2.  The One State controls the whole planet: true or false.

3.  The Integral is: (a) the One State’s main computer; (b) a spaceship; (c) the One State’s parliament; (d) the One State’s religion.

4.  D-503 works as: (a) an engineer; (b) a poet; (c) an overseer; (d) a secret-police agent.

5.  What happens to D-503 at the end of the novella? He undergoes the operation and changes.





Start-of-class discussion

1.  Materials on our Canvas page for Yevgeny Zamyatin.

2.  Esler, “Soviet SF in the 1920s.”

3.  Guide questions to the novella.

1.  What is the setting of the novella? What is the frame of the plot?

2.  What is the (non-traditional) form of the novella?
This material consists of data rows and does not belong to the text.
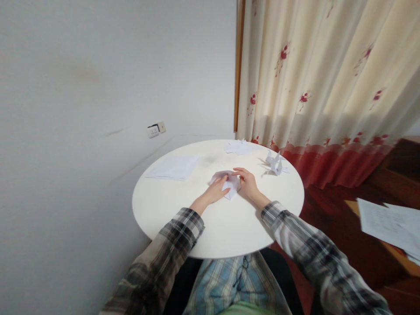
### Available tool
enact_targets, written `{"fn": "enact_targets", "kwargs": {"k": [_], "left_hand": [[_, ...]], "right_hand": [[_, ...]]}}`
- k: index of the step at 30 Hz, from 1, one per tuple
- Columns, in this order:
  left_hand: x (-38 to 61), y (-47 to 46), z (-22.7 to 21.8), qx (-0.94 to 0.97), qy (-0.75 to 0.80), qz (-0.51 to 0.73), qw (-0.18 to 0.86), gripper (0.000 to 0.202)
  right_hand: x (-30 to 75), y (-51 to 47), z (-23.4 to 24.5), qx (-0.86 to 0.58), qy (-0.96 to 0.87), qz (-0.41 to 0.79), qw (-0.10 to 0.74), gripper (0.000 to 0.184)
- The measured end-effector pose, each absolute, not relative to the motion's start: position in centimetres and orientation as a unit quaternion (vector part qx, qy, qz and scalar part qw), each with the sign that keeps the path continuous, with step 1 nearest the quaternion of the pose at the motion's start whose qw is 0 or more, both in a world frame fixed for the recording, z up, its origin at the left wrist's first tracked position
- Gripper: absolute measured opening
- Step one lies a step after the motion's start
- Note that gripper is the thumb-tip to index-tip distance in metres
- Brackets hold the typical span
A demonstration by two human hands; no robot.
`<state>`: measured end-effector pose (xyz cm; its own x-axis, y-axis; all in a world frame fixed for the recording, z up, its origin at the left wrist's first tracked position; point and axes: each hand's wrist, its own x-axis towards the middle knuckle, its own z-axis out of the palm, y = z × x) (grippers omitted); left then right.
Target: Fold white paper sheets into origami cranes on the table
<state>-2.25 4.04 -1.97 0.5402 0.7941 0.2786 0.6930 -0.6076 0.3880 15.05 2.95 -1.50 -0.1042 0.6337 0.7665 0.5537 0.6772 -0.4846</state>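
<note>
A folded piece of white paper (232,185) lies on the round white table (226,227), its lower end narrowing to a point. My left hand (215,190) holds it from the left, thumb and fingers over the sheet. My right hand (247,183) grips the far right edge of the paper with bent fingers. The fingers partly cover the folds, and the fingertips are too small to make out fully.
Folded paper cranes (274,163) stand at the table's right. A stack of white sheets (173,168) lies at the left, more paper (241,148) at the far edge. A wall with a socket (153,131) borders the left; a curtain (315,87) hangs behind. Printed papers (387,223) lie at right.
</note>
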Motion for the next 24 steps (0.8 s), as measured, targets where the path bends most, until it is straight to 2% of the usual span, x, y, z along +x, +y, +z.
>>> {"fn": "enact_targets", "kwargs": {"k": [10, 24], "left_hand": [[-2.3, 4.1, -2.2, 0.868, 0.414, 0.240, 0.133, 0.055], [-2.4, 4.2, -2.2, 0.870, 0.418, 0.229, 0.122, 0.059]], "right_hand": [[15.1, 2.3, -1.2, -0.441, -0.785, -0.010, 0.435, 0.037], [14.6, 1.8, -0.8, -0.437, -0.783, 0.016, 0.442, 0.031]]}}
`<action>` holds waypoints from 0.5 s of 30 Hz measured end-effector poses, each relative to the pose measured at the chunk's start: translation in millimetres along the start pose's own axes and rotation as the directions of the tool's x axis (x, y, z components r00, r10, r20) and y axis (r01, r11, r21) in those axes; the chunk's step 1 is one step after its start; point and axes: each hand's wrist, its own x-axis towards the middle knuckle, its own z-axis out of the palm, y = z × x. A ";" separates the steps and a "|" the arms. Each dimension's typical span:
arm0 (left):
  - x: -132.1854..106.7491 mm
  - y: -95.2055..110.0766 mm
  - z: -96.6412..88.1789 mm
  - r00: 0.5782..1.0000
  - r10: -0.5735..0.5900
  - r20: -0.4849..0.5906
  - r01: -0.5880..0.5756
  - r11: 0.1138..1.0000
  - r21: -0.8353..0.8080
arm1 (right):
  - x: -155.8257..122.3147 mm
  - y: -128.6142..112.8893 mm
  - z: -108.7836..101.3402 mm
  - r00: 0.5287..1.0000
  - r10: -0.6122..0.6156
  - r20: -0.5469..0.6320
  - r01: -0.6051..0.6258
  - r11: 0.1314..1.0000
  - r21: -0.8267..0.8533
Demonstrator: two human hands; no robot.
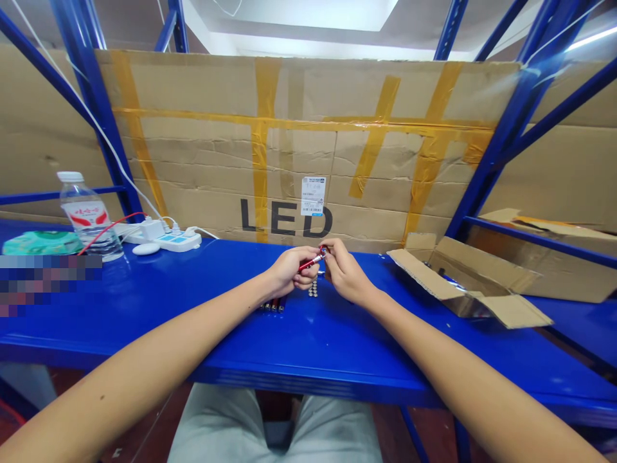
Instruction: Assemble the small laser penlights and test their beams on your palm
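Observation:
My left hand is closed around a slim red metal tube that looks like a penlight, its silver end pointing up to the right. My right hand pinches at that end, on a small red and silver end piece; whether it is joined to the tube I cannot tell. Below the hands, several small round silver button cells lie in two short rows on the blue table. Several dark and red tubes with silver ends lie side by side by my left wrist, partly hidden by the forearm.
An opened cardboard box with things inside stands at right. At left are a water bottle, a green packet, a white power strip with plugs and a white oval object. A large taped carton rises behind the table.

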 end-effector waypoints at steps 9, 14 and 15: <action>1.7 -0.3 1.2 0.998 0.052 -0.041 -0.052 0.999 -0.011 | 1.9 -0.5 1.7 1.000 0.005 -0.015 -0.004 0.999 0.031; 3.9 2.2 -3.8 0.989 0.043 -0.138 -0.045 0.999 -0.011 | 4.3 0.4 -5.1 1.000 0.031 -0.001 -0.031 0.999 0.027; 4.1 2.8 -5.1 0.989 0.040 -0.140 -0.044 0.999 -0.025 | 4.2 1.0 -5.6 0.999 0.043 -0.001 -0.043 0.998 0.037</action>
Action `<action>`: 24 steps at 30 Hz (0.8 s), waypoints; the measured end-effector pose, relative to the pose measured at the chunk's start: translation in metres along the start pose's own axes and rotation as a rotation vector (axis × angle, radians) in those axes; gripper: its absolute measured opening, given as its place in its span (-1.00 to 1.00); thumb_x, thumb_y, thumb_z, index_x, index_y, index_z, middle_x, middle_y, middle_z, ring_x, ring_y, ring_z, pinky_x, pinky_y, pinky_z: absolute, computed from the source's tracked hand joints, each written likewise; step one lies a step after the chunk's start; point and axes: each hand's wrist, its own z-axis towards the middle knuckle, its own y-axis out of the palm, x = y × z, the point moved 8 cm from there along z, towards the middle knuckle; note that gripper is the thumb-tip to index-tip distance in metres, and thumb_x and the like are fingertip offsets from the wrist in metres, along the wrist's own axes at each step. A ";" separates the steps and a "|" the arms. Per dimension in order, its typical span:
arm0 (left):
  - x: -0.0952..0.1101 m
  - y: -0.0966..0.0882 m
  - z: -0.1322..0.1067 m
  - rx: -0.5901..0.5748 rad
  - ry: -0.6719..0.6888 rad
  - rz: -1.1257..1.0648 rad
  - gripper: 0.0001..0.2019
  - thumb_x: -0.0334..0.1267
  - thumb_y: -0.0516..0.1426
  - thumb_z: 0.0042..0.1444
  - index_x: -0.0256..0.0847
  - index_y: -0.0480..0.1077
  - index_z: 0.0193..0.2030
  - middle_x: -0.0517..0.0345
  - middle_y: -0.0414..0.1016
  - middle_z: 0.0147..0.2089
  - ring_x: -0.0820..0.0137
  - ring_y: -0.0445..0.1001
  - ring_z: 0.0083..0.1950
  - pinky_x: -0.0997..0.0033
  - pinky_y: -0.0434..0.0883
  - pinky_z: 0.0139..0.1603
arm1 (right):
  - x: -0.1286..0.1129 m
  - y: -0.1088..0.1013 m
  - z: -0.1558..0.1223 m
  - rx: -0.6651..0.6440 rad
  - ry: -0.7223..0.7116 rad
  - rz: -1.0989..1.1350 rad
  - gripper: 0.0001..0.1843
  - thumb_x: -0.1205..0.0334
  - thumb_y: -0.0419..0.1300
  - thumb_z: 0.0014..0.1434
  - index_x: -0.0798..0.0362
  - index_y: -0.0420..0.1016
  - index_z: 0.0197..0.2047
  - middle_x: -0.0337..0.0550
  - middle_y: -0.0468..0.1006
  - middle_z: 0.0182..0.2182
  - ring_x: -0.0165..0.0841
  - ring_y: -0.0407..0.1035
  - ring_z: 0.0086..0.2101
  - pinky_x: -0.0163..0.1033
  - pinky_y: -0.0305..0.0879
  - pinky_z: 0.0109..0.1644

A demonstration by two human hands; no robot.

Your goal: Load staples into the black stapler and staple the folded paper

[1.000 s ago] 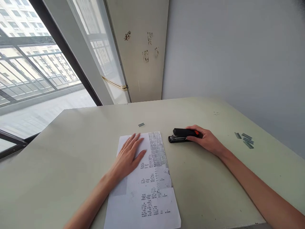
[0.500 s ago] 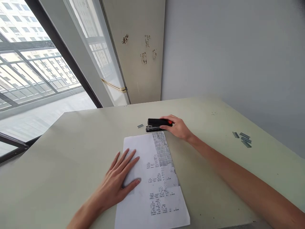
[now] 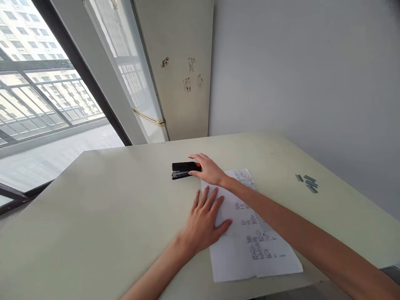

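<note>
A black stapler (image 3: 183, 170) with a red mark lies on the pale green table (image 3: 103, 208), just beyond the top left corner of a printed white sheet (image 3: 253, 237). My right hand (image 3: 208, 168) reaches over the sheet and grips the stapler's right end. My left hand (image 3: 204, 221) lies flat with spread fingers on the sheet's left side, pressing it to the table.
Several grey staple strips (image 3: 308, 182) lie at the table's right, near the grey wall. A large window (image 3: 37, 91) with railings fills the left. A stained beige pillar (image 3: 178, 71) stands behind the table's far edge.
My right hand has carried the stapler leftward across the table to the sheet's top left corner. The sheet and my left hand now sit further right in view. The single staple strip is no longer visible.
</note>
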 end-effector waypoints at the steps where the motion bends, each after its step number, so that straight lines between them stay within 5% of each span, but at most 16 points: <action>1: 0.008 0.008 0.016 0.008 0.007 -0.030 -0.41 0.06 0.14 0.35 -0.12 0.24 0.43 -0.06 0.19 0.54 -0.06 0.02 0.59 -0.32 0.01 0.54 | -0.009 -0.007 -0.007 0.005 -0.009 -0.017 -0.46 0.27 0.34 0.24 -0.07 0.44 0.27 -0.05 0.49 0.22 -0.14 0.35 0.23 0.06 0.25 0.35; 6: 0.040 0.041 0.085 0.068 -0.004 -0.260 -0.41 -0.08 0.19 0.26 -0.07 0.23 0.40 -0.11 0.39 0.40 -0.09 0.21 0.50 -0.30 0.18 0.46 | -0.034 -0.050 -0.053 0.026 -0.034 -0.070 -0.56 0.24 0.24 0.33 -0.12 0.43 0.26 -0.10 0.50 0.21 -0.17 0.34 0.25 0.07 0.27 0.36; 10: 0.040 0.038 0.101 0.111 0.013 -0.358 -0.46 -0.22 0.16 0.28 -0.12 0.24 0.38 -0.15 0.36 0.42 0.02 0.29 0.46 -0.11 0.27 0.45 | -0.016 -0.090 -0.102 0.131 0.066 -0.078 -0.64 0.17 0.18 0.37 -0.14 0.46 0.21 -0.12 0.55 0.17 -0.18 0.44 0.15 0.07 0.37 0.29; 13: 0.009 0.015 0.081 0.143 0.001 -0.462 -0.62 -0.17 0.01 0.43 -0.10 0.27 0.34 -0.06 0.33 0.46 0.20 0.36 0.43 0.08 0.38 0.40 | 0.004 -0.116 -0.150 0.263 0.218 -0.080 -0.70 0.05 0.15 0.40 -0.14 0.51 0.13 -0.08 0.60 0.12 -0.13 0.50 0.10 0.05 0.46 0.19; 18: -0.062 -0.026 0.028 0.183 -0.161 -0.549 -0.72 -0.09 0.02 0.43 -0.06 0.44 0.14 0.00 0.47 0.33 0.13 0.51 0.27 -0.01 0.50 0.26 | 0.028 -0.121 -0.235 0.294 0.493 -0.118 -0.63 -0.14 0.15 0.36 -0.22 0.56 0.11 -0.05 0.60 0.14 -0.01 0.50 0.09 -0.17 0.56 -0.37; 24: -0.110 -0.057 0.011 0.208 -0.214 -0.365 -0.71 -0.09 -0.01 0.43 -0.08 0.46 0.08 0.03 0.52 0.24 0.12 0.51 0.23 0.01 0.52 0.19 | 0.043 -0.123 -0.288 0.306 0.594 -0.081 -0.62 -0.22 0.20 0.28 -0.29 0.64 0.03 -0.12 0.58 0.19 0.01 0.48 0.15 -0.20 0.62 -0.33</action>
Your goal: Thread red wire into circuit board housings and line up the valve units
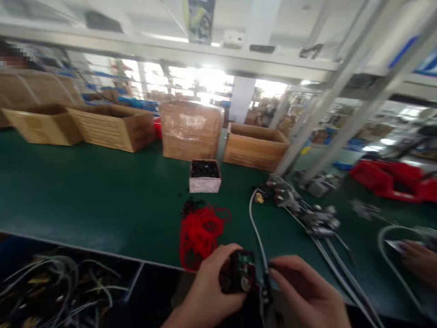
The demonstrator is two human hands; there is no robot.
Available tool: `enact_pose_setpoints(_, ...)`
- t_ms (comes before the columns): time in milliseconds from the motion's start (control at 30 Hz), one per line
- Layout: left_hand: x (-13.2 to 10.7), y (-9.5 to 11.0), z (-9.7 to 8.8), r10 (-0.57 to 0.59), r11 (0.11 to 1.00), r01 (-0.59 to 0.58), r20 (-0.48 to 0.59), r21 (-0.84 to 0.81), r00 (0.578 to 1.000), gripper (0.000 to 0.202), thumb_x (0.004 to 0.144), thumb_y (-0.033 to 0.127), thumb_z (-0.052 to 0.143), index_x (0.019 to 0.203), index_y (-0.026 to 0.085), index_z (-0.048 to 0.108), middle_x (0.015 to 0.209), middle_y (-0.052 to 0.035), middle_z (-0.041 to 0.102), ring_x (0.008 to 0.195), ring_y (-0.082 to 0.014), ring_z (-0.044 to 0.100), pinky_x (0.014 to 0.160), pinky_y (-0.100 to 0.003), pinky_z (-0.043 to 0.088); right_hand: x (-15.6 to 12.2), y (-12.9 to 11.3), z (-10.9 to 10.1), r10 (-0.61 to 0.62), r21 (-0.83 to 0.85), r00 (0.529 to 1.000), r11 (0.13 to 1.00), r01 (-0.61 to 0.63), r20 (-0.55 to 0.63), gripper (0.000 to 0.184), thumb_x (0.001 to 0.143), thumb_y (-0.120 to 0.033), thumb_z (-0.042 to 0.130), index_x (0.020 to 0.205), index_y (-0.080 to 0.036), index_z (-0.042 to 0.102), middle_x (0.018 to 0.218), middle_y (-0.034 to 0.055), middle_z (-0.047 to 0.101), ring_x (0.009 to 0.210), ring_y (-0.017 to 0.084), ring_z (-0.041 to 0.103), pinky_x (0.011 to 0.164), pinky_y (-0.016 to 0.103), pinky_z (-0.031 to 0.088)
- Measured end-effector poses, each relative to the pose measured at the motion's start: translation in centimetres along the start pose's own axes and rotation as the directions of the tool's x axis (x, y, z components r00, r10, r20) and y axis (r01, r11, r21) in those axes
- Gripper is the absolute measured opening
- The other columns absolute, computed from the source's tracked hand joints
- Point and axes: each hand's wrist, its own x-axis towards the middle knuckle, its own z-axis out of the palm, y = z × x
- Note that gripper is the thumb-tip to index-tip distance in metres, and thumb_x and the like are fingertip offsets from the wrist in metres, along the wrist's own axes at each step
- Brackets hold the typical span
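My left hand is closed around a small black boxy part with a green and round piece on its face, held at the near edge of the green table. My right hand sits just right of it, its fingers pinched on a thin dark tool or cable that points down between both hands. A pile of red wire rings lies on the table just beyond my left hand, with small black bits behind it.
A small box of black parts stands mid-table. Cardboard cartons line the far edge. Grey cables and metal fixtures run along the right. Red bins sit far right. Another person's hand rests at the right edge. Tangled wires fill a bin lower left.
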Motion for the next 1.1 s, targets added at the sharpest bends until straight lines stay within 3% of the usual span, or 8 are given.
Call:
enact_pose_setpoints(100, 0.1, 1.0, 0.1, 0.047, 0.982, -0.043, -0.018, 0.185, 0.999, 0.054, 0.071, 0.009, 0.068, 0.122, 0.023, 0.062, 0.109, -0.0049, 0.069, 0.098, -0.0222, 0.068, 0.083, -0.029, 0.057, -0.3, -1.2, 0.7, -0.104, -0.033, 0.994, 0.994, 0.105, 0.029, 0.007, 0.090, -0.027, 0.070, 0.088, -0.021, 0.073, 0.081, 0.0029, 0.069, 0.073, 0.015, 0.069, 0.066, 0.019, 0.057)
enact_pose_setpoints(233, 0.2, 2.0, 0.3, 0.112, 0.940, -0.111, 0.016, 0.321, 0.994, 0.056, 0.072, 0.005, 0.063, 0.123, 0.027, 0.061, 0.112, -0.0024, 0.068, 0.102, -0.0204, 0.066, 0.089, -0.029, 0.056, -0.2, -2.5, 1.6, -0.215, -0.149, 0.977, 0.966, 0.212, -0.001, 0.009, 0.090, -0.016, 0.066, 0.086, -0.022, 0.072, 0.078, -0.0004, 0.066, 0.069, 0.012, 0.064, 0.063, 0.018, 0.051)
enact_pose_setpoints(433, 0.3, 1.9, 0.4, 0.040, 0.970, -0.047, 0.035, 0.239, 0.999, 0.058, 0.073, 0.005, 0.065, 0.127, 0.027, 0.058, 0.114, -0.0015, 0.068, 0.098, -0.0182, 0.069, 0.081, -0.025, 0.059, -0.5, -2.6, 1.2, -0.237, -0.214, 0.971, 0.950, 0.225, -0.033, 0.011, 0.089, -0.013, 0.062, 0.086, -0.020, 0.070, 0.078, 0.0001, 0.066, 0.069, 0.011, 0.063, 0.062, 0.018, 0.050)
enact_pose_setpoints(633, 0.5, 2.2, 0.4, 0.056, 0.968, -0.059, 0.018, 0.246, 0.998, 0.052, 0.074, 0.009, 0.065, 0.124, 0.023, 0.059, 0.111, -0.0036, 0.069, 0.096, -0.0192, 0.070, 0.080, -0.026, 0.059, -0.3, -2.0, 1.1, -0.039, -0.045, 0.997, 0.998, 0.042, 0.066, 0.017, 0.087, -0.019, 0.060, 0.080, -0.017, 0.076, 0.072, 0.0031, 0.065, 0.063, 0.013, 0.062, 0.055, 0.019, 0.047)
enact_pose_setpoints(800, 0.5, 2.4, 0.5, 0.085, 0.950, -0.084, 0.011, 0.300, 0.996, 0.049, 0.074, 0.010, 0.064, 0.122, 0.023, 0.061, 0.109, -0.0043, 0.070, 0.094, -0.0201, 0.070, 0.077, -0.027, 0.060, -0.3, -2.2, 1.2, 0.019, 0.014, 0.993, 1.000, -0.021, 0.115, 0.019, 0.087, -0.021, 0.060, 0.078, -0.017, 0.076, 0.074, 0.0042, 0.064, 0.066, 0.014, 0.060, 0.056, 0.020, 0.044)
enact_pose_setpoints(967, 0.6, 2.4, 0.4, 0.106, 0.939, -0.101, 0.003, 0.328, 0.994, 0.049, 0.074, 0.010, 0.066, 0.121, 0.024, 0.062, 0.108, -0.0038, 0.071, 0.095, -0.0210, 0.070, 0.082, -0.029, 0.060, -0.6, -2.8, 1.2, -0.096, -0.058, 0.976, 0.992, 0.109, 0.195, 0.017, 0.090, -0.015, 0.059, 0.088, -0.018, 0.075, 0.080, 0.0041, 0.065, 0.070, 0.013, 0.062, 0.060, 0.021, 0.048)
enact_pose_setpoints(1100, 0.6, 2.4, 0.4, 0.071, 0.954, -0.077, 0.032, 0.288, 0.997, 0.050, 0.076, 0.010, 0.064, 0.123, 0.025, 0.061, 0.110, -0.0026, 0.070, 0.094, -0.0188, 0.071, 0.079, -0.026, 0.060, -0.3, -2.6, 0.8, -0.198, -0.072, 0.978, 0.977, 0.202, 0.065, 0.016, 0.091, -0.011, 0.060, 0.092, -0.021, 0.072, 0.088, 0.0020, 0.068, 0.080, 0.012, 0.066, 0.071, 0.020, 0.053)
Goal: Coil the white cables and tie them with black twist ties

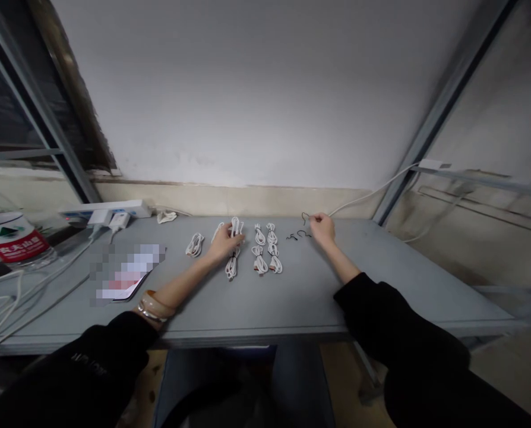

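Observation:
My left hand is closed around a coiled white cable, near the middle of the desk. Just below it lies a cable bundle, and a loose coil rests to its left; another coil is partly hidden behind the hand. Several white cables bound with dark ties, such as one bundle, sit in two columns between my hands. My right hand pinches a thin black twist tie above the desk. More black ties lie on the surface beside it.
A grey desk stands against the wall. On the left are a phone, a white power strip with plugs in it, a red and white tub, and trailing cords. Metal posts rise at both sides.

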A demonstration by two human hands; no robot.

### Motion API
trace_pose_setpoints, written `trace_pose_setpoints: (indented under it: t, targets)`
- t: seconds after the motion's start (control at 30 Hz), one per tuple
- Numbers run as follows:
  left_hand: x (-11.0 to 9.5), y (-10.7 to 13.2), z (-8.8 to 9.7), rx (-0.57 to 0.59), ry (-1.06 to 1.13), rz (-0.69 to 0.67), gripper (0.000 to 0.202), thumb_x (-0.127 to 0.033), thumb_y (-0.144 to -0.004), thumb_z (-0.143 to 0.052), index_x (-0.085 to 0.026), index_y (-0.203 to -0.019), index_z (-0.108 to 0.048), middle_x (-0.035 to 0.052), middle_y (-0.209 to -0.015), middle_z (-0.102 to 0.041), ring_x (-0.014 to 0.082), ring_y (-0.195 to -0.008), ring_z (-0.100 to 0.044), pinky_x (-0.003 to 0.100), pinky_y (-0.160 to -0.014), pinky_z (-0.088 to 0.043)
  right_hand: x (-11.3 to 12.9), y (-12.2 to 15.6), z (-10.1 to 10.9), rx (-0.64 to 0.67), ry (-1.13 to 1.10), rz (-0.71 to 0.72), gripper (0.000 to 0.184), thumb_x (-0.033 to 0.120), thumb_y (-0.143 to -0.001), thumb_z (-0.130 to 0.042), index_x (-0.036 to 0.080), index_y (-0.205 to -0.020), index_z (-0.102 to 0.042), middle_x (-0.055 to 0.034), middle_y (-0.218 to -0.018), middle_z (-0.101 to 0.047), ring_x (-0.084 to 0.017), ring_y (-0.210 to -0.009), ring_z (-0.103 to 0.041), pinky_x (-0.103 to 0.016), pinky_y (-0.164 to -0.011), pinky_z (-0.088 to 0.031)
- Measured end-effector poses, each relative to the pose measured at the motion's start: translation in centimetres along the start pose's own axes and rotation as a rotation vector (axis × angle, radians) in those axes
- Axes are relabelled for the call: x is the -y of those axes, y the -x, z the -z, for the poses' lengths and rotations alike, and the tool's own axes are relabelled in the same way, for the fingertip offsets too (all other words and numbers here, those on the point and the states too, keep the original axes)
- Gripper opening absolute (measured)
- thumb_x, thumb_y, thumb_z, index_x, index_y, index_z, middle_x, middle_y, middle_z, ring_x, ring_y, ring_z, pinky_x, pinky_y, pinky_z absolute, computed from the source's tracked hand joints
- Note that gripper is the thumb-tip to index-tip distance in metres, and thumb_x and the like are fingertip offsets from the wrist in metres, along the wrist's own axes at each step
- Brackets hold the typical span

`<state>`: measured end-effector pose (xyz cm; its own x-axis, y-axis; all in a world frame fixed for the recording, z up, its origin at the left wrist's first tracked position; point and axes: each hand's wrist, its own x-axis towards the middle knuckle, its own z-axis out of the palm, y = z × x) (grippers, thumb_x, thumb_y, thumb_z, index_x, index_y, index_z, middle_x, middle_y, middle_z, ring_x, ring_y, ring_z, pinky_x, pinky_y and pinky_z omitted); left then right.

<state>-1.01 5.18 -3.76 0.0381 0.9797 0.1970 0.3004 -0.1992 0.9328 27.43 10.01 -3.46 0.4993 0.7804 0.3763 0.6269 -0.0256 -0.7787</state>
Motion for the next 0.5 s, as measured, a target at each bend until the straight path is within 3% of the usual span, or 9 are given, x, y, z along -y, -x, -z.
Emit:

In other words, how does the way in which Zamyatin chooses to present the futuristic society impact the reader? Would a more traditional novelistic form have a different impact?

3.  Can you identify and articulate two major themes in the novella?

4.  How does this work fit into Suvin’s framework for SF as cognitive estrangement?

Contributions?





Introductory quotes

 

“What Zamyatin seems to be aiming at is not any particular country but the implied aims of industrial civilization. [His book] is in effect a study of the Machine, the genie that man has thoughtlessly let out of its bottle and cannot put back again.” – George Orwell





 

We “conveys not only the horror and cruelty of Zamyatin’s future society, but also something of the terrible appeal of the dream underlying it—the appeal of sensing oneself part of a whole far greater than the mere sum of its parts.” – Chris Ferns, SF critic


The novel’s temporal setting

The far-distant future (32nd century)

 

Characteristics of the society Zamyatin describes

A post-apocalyptic society, supposedly based on math and reason, called the One State. The Green Wall cuts it off from the rest of the world. Names are letters and numbers. The leaders are the Bureau of Guardians and the Benefactor.





The main characters

D-503, an engineer designing the Integral and the author of the diary. O-90, his lover.

R-13, a state poet.

I-330: a rebel who tempts D into sedition. The Benefactor.





 

How does the novel end?

D-503 undergoes the Great Operation.

The fate of the One State is, however, unclear.

The last chapter is rather famous, so let me read it out loud.





 

 

George Orwell’s famous review of the book

Orwell wrote his review in 1946.

He compared We to Aldous Huxley’s dystopia Brave New World (1932). Both are technological dystopias, both set hundreds of years in the future. Orwell claims that We is more relevant to 20th-century humanity than BNW. He makes an interesting point about executions in the world of We.

He concludes by suggesting that the object of Zamyatin’s satire is not the Soviet project alone.






Texts for end-of-class discussion

1.  Taylorism and We: https://u.osu.edu/hubschman3eng4563/.

2.  Zamyatin on “Literature, Revolution, Evolution, and Other Matters.”




 

Your homework is on the week-by-week syllabus, but… work on your SF definitions (part 2) assignment!